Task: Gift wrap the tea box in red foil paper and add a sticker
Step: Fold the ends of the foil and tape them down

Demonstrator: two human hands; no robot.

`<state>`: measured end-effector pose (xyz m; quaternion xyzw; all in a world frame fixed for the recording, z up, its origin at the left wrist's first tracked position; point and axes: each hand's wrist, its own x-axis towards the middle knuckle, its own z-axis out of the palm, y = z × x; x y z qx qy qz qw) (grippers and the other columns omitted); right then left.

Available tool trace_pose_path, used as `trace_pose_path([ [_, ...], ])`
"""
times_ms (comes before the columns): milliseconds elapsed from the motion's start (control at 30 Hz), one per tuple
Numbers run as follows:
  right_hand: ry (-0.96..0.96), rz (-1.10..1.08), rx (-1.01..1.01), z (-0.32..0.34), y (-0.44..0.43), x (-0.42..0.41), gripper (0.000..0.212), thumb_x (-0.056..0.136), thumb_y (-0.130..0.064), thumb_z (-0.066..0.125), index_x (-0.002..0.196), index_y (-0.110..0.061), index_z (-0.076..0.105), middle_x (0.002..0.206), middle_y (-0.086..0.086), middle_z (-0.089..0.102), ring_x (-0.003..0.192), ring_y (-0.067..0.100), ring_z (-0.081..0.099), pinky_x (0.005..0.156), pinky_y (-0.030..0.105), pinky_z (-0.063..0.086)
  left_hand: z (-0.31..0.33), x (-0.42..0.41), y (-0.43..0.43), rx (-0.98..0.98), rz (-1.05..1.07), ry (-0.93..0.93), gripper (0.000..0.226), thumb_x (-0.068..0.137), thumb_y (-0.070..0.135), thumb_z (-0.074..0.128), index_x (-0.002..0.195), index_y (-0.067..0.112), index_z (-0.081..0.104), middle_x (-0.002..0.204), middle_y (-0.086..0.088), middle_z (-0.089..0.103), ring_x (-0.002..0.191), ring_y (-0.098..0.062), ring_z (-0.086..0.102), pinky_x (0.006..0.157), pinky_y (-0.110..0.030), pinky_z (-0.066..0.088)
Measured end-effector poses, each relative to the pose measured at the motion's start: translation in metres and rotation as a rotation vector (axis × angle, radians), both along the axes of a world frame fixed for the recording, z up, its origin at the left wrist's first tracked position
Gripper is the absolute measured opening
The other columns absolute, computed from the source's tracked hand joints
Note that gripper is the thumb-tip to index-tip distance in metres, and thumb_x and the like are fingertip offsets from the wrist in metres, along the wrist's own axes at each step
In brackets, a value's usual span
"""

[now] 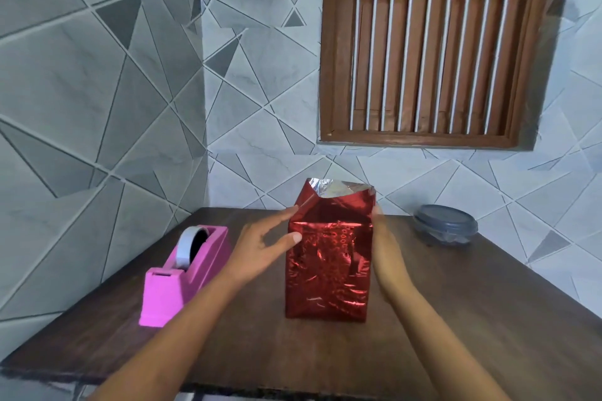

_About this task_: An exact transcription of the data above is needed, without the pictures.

_Response area_:
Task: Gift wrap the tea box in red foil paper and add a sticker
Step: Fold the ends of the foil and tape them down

Demonstrator: two human hands; no robot.

`<state>`: measured end-effector pose (xyz m; quaternion xyzw; all in a world frame fixed for the recording, z up, its origin at the left wrist's first tracked position; point and axes: each hand's wrist, its own x-axis towards the middle knuckle, its own z-axis out of the palm, y = z × x; x y z qx qy qz qw) (grippers and the other columns omitted); right then left.

Available tool trace_pose_path, used as `trace_pose_path([ [_, ...], ])`
"""
times_ms (comes before the columns): milliseconds elapsed from the motion's start (control at 30 Hz), one per tuple
Numbers run as follows:
  right_hand: ry (-0.96..0.96), rz (-1.10..1.08), rx (-1.01..1.01), z (-0.32..0.34), y (-0.44..0.43), x (-0.42..0.41), gripper (0.000..0.212), thumb_x (-0.056..0.136), thumb_y (-0.130..0.064), thumb_z (-0.066..0.125), index_x (-0.002..0.196), index_y (-0.110..0.061), index_z (-0.076..0.105), middle_x (0.002..0.206), middle_y (-0.086..0.086), middle_z (-0.089..0.102), ring_x (-0.003..0.192), ring_y (-0.067..0.100), ring_z (-0.081..0.099), pinky_x (0.005..0.156), pinky_y (-0.030..0.105), pinky_z (-0.063..0.086)
  left_hand: z (-0.31..0.33), x (-0.42..0.41), y (-0.43..0.43), rx (-0.98..0.98), rz (-1.05..1.07), ry (-0.93..0.93), gripper (0.000..0.226), thumb_x (-0.068..0.137), thumb_y (-0.070..0.135), thumb_z (-0.074..0.128), index_x (-0.002..0.195), index_y (-0.067..0.112), index_z (-0.081..0.104), middle_x (-0.002..0.204), middle_y (-0.086..0.088), middle_z (-0.089..0.103), ring_x (-0.002..0.191), ring_y (-0.098..0.062), ring_z (-0.086..0.102), pinky_x (0.006..0.157), pinky_y (-0.110..0.030), pinky_z (-0.066..0.088)
Measured end-effector poses, each relative to the pose measured at the motion's start: translation in metres and rotation as a rotation vector (axis × angle, radians), both along the axes of a world frame fixed for the recording, z up, its origin at the left wrist's first tracked position
Gripper is the absolute measured opening
The other columns absolute, computed from the source's tracked hand joints
Note that gripper is the thumb-tip to index-tip distance in metres, and thumb_x and the like are fingertip offsets from the wrist in metres, along the wrist's own axes at each step
In brackets, a value's usual span
"""

[now] 

There is no more to this answer.